§ TASK GOAL: Output each entry that follows exactly. Images stay out.

[DATA FOR THIS TASK — start]

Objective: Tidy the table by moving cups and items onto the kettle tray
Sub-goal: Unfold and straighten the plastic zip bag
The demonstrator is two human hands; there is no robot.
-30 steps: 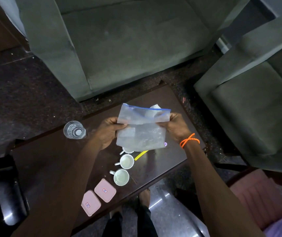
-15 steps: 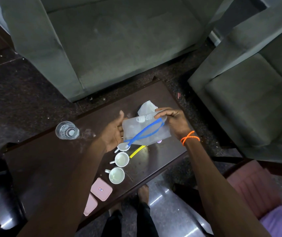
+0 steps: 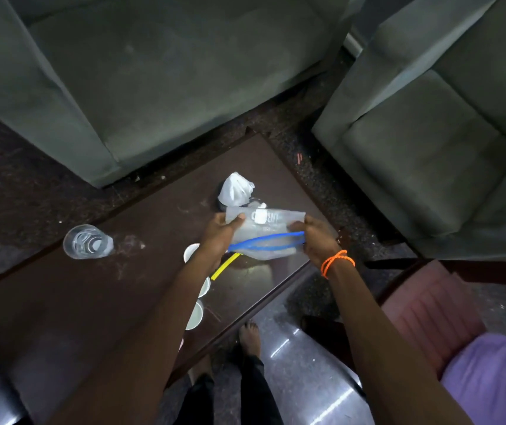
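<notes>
A clear zip bag [image 3: 271, 227] with a blue zip strip hangs just above the dark table [image 3: 61, 302], its mouth facing me. My left hand [image 3: 219, 233] grips its left end and my right hand [image 3: 317, 237] grips its right end. Three white cups [image 3: 191, 252] stand in a row under my left forearm, partly hidden by it. A yellow stick [image 3: 225, 266] lies beside them. A crumpled white wrapper [image 3: 235, 188] rests on the table behind the bag. No kettle tray shows.
A clear glass [image 3: 88, 242] lies at the table's left. Grey sofas stand beyond the table and to the right. A pink-cushioned chair [image 3: 429, 308] is at the lower right. My bare feet are at the table's near edge.
The bag has come down from upright in front of me to low and flat over the table, its blue mouth spread between my hands. The white wrapper behind it is now uncovered.
</notes>
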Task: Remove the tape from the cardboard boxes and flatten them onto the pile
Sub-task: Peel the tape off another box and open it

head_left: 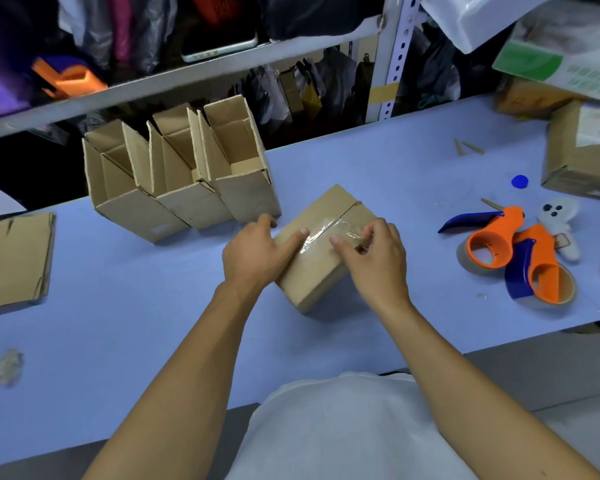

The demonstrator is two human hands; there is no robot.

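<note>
Left hand (pixel 253 252) flat on taped box (pixel 321 251); right hand (pixel 374 254) pinching clear tape (pixel 340 226). Open boxes (pixel 184 174) far left, tape dispensers (pixel 520 258) right.

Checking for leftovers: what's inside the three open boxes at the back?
The three open boxes show only bare cardboard walls; their bottoms are hidden by the flaps.

Setting: packing and dispatch room of a small warehouse or online shop. My work table (pixel 118 341) has a pale blue top. On it: three open cardboard boxes (pixel 181 181) in a row, flattened cardboard (pixel 13 261) to my left, two orange tape dispensers (pixel 520 258) to my right, a labelled parcel (pixel 582 150). Behind: a slotted metal shelf rack (pixel 392 60) crowded with bagged goods (pixel 125 29).
</note>
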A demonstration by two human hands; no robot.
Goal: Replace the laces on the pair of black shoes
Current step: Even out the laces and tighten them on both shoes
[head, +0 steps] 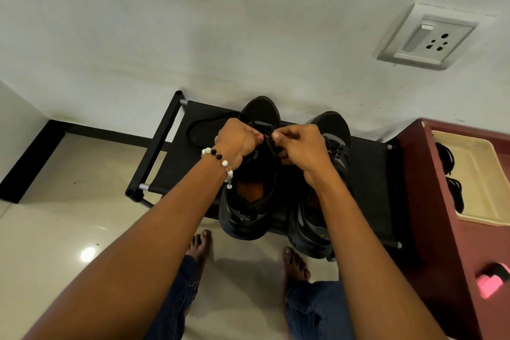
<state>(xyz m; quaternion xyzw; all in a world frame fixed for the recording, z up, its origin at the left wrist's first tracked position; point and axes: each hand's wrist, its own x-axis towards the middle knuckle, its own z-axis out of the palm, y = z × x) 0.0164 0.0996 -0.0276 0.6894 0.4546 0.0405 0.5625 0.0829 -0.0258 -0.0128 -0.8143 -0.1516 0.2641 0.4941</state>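
Rack of black fabric by the wall carries two black shoes side by side, toes to the wall. Left shoe shows an orange insole; right shoe sits just beside it. Left hand and right hand meet over the left shoe's eyelets, fingers curled, pinching the black lace, which loops leftward. No writing is legible.

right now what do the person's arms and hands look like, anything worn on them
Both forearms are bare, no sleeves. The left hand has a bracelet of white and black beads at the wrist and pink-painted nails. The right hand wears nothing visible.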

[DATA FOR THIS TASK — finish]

§ WORKED SOLUTION:
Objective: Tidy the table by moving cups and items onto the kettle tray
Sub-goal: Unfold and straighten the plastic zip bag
The demonstrator is two human hands; there is no robot.
-30 steps: 
-15 steps: 
+0 steps: 
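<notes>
A clear zip bag [image 3: 271, 227] with a blue zip strip hangs just above the dark table [image 3: 61, 302], its mouth facing me. My left hand [image 3: 219, 233] grips its left end and my right hand [image 3: 317, 237] grips its right end. Three white cups [image 3: 191, 252] stand in a row under my left forearm, partly hidden by it. A yellow stick [image 3: 225, 266] lies beside them. A crumpled white wrapper [image 3: 235, 188] rests on the table behind the bag. No kettle tray shows.
A clear glass [image 3: 88, 242] lies at the table's left. Grey sofas stand beyond the table and to the right. A pink-cushioned chair [image 3: 429, 308] is at the lower right. My bare feet are at the table's near edge.
The bag has come down from upright in front of me to low and flat over the table, its blue mouth spread between my hands. The white wrapper behind it is now uncovered.
</notes>
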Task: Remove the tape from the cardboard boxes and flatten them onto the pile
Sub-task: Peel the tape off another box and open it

head_left: 

The demonstrator is two human hands; there is no robot.

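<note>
Left hand (pixel 253 252) flat on taped box (pixel 321 251); right hand (pixel 374 254) pinching clear tape (pixel 340 226). Open boxes (pixel 184 174) far left, tape dispensers (pixel 520 258) right.

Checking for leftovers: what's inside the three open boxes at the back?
The three open boxes show only bare cardboard walls; their bottoms are hidden by the flaps.

Setting: packing and dispatch room of a small warehouse or online shop. My work table (pixel 118 341) has a pale blue top. On it: three open cardboard boxes (pixel 181 181) in a row, flattened cardboard (pixel 13 261) to my left, two orange tape dispensers (pixel 520 258) to my right, a labelled parcel (pixel 582 150). Behind: a slotted metal shelf rack (pixel 392 60) crowded with bagged goods (pixel 125 29).
</note>
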A demonstration by two human hands; no robot.
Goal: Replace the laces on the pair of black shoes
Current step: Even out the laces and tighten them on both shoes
[head, +0 steps] 
<state>(xyz m; quaternion xyzw; all in a world frame fixed for the recording, z up, its origin at the left wrist's first tracked position; point and axes: each hand's wrist, its own x-axis towards the middle knuckle, its own z-axis out of the palm, y = z × x) 0.0164 0.0996 -0.0276 0.6894 0.4546 0.0405 0.5625 0.0829 -0.0258 -0.0128 -0.8143 -0.1516 0.2641 0.4941</state>
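Rack of black fabric by the wall carries two black shoes side by side, toes to the wall. Left shoe shows an orange insole; right shoe sits just beside it. Left hand and right hand meet over the left shoe's eyelets, fingers curled, pinching the black lace, which loops leftward. No writing is legible.

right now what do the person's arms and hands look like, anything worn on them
Both forearms are bare, no sleeves. The left hand has a bracelet of white and black beads at the wrist and pink-painted nails. The right hand wears nothing visible.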

No more output remains.